Le « baron de la drogue » sud-coréen extradé alors que les autorités ciblent la piste Bitcoin

La Corée du Sud extrade Park Wang-yeol, le chef présumé de la drogue, et prépare une campagne médico-légale de blockchain pour retracer au moins 6,8 milliards de wons provenant des produits de la drogue liés au Bitcoin.
Les autorités sud-coréennes ont arrêté le présumé « baron de la drogue » Park Wang‑yeol, extradé d'une prison philippine où il purgeait une peine de 60 ans de prison pour le triple homicide commis dans le « champ de canne à sucre » en 2016, pour faire face à de nouvelles accusations de stupéfiants et de blanchiment d'argent dans son pays. Reuters a rapporté que Park, âgé de 47 ans, est soupçonné de diriger un réseau de trafic de drogue depuis sa cellule philippine, coordonnant les expéditions de « grandes quantités » de méthamphétamine et d'autres stupéfiants vers la Corée du Sud via des applications cryptées. Selon des résumés des médias coréens cités par des médias, notamment Dong‑A Ilbo, les responsables estiment qu'il supervisait un trafic de drogue mensuel d'une valeur d'environ 30 milliards de won (environ 22 millions de dollars), faisant de la prison un centre de commandement plutôt qu'une contrainte.

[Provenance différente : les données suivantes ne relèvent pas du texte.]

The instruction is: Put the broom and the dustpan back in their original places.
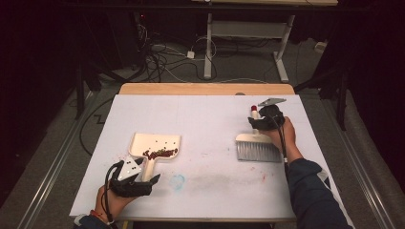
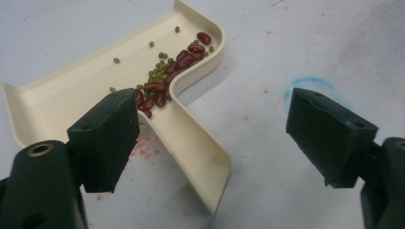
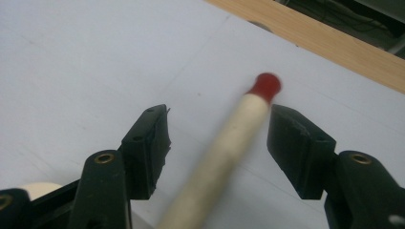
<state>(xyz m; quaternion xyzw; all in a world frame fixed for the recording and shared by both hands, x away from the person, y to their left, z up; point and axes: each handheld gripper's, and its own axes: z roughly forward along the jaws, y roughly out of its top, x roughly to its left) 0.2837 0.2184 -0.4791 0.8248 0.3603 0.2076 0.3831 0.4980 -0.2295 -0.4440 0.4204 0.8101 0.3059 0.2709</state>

Les portefeuilles Bitcoin dans la ligne de mire
Le quartier général coréen des enquêtes sur la criminalité liée à la drogue – un groupe de travail consolidé composé de procureurs et de police – a clairement indiqué que le traçage de l’empreinte financière de Park reposerait en grande partie sur l’analyse en chaîne des portefeuilles Bitcoin soupçonnés d’avoir reçu des produits de la drogue. Alors que les recettes criminelles confirmées dans l’acte d’accusation actuel s’élèvent à environ 6,8 milliards de wons (un peu plus de 5 millions de dollars), les enquêteurs ont déclaré aux médias nationaux qu’ils soupçonnent que l’ampleur réelle des actifs transférés via des portefeuilles cryptographiques entre novembre 2019 et juillet 2024 est « plusieurs fois plus grande ».
Un reportage de Chosun Ilbo détaille comment Park aurait ordonné à ses complices en Corée de vendre des drogues provenant de l'étranger – dont au moins 4,9 kilogrammes de méthamphétamine et des milliers de doses d'ecstasy et de kétamine – puis aurait canalisé ses bénéfices via des canaux numériques plutôt que par les voies bancaires traditionnelles. Le groupe de travail a identifié plus de 200 complices dans des rôles tels que des fournisseurs, des passeurs et des vendeurs de rue, soulignant la nature en réseau de l'opération et la nécessité d'outils capables de cartographier les flux de fonds complexes.
La criminalistique de la blockchain comme boîte à outils standard
La Corée du Sud a discrètement mis en place l’un des programmes de lutte contre la cryptocriminalité les plus agressifs d’Asie, en déployant des unités spécialisées qui utilisent régulièrement des plateformes d’analyse blockchain pour désanonymiser les portefeuilles et récupérer les produits illicites. Un briefing de 2024 du Blockchain Intelligence Group a noté que la division commune d’enquête de Séoul a récupéré environ 163,87 milliards de wons (environ 121 millions de dollars) de produits du crime liés à la cryptographie en une seule année, en s’appuyant sur des outils qui « identifient les groupes de portefeuilles », « suivent le flux des fonds » et relient les adresses à des entités du monde réel.
Des affaires récentes soulignent à la fois le potentiel et les pièges de cette approche : DL News a rapporté en février que les procureurs avaient réussi à récupérer 22 millions de dollars de Bitcoin qui avaient effectivement disparu lors d'une précédente enquête de phishing, même si des erreurs distinctes ont vu la police mal gérer et perdre temporairement plus de 1,4 million de dollars en BTC saisis. Dans ce contexte, l’enquête de Park Wang-yeol apparaît comme une démonstration de la mesure dans laquelle les autorités coréennes peuvent pousser la médecine légale en chaîne pour percer l’un des empires de la drogue les plus notoires du pays – et si elles peuvent le faire tout en renforçant leurs propres contrôles sur les actifs numériques saisis.